◆ TASK BRIEF ◆
The answer must be an exact restatement of all the data.

◆ COLLECTED DATA ◆

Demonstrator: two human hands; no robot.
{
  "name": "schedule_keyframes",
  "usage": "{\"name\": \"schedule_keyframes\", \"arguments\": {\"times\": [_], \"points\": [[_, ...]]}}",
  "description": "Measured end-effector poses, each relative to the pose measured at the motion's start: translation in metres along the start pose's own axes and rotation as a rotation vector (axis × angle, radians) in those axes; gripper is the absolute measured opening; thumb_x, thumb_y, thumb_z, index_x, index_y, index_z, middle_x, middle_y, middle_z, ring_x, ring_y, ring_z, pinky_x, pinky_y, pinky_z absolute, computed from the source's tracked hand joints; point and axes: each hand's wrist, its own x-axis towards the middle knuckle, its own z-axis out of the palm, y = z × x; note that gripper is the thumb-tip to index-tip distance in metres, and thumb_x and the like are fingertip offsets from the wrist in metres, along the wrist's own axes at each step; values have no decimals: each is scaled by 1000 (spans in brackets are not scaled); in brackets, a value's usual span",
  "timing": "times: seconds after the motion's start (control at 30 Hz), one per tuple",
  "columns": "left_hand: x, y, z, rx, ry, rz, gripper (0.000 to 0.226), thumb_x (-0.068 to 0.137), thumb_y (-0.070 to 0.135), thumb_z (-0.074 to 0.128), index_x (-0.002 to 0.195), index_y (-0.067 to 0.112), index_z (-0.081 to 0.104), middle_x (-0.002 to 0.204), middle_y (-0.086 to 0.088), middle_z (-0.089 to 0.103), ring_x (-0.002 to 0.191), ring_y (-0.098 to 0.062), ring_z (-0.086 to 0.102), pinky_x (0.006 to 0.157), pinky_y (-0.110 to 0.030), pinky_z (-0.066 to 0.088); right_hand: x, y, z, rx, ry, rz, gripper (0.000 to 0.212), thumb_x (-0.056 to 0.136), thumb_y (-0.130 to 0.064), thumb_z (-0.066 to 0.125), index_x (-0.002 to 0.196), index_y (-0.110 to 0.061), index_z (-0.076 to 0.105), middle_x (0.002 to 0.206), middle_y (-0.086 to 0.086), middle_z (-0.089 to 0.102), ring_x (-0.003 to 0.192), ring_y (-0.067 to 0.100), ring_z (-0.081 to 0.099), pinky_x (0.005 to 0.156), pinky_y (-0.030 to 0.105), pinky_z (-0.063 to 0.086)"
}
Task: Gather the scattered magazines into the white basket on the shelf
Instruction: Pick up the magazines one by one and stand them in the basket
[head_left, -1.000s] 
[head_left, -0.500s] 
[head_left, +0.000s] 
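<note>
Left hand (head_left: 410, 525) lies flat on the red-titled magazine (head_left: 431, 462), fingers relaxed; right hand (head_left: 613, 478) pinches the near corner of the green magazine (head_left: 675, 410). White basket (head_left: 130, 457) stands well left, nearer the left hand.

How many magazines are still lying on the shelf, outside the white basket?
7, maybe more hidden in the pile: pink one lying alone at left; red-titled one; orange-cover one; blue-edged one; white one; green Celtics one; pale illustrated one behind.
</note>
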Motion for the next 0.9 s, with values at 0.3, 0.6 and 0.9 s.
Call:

◆ TASK ANSWER ◆
Demonstrator: two human hands; no robot.
{
  "name": "schedule_keyframes",
  "usage": "{\"name\": \"schedule_keyframes\", \"arguments\": {\"times\": [_], \"points\": [[_, ...]]}}",
  "description": "Measured end-effector poses, each relative to the pose measured at the motion's start: translation in metres along the start pose's own axes and rotation as a rotation vector (axis × angle, radians) in those axes; gripper is the absolute measured opening; thumb_x, thumb_y, thumb_z, index_x, index_y, index_z, middle_x, middle_y, middle_z, ring_x, ring_y, ring_z, pinky_x, pinky_y, pinky_z absolute, computed from the source's tracked hand joints; point and axes: each hand's wrist, its own x-axis towards the middle knuckle, its own z-axis out of the palm, y = z × x; note that gripper is the thumb-tip to index-tip distance in metres, and thumb_x and the like are fingertip offsets from the wrist in metres, along the wrist's own axes at each step; values have no decimals: each is scaled by 1000 (spans in brackets are not scaled); in brackets, a value's usual span",
  "timing": "times: seconds after the motion's start (control at 30 Hz), one per tuple",
  "columns": "left_hand: x, y, z, rx, ry, rz, gripper (0.000 to 0.226), thumb_x (-0.068 to 0.137), thumb_y (-0.070 to 0.135), thumb_z (-0.074 to 0.128), index_x (-0.002 to 0.195), index_y (-0.067 to 0.112), index_z (-0.081 to 0.104), middle_x (-0.002 to 0.204), middle_y (-0.086 to 0.088), middle_z (-0.089 to 0.103), ring_x (-0.002 to 0.191), ring_y (-0.098 to 0.062), ring_z (-0.086 to 0.102), pinky_x (0.006 to 0.157), pinky_y (-0.110 to 0.030), pinky_z (-0.066 to 0.088); right_hand: x, y, z, rx, ry, rz, gripper (0.000 to 0.212), thumb_x (-0.056 to 0.136), thumb_y (-0.130 to 0.064), thumb_z (-0.066 to 0.125), index_x (-0.002 to 0.196), index_y (-0.110 to 0.061), index_z (-0.076 to 0.105), middle_x (0.002 to 0.206), middle_y (-0.086 to 0.086), middle_z (-0.089 to 0.102), ring_x (-0.003 to 0.192), ring_y (-0.067 to 0.100), ring_z (-0.081 to 0.099), pinky_x (0.005 to 0.156), pinky_y (-0.030 to 0.105), pinky_z (-0.063 to 0.086)"
}
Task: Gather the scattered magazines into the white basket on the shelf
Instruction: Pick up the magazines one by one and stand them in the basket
[head_left, -1.000s] 
[head_left, -0.500s] 
[head_left, +0.000s] 
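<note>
Left hand (head_left: 410, 525) lies flat on the red-titled magazine (head_left: 431, 462), fingers relaxed; right hand (head_left: 613, 478) pinches the near corner of the green magazine (head_left: 675, 410). White basket (head_left: 130, 457) stands well left, nearer the left hand.

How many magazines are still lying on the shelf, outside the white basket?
7, maybe more hidden in the pile: pink one lying alone at left; red-titled one; orange-cover one; blue-edged one; white one; green Celtics one; pale illustrated one behind.
</note>
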Motion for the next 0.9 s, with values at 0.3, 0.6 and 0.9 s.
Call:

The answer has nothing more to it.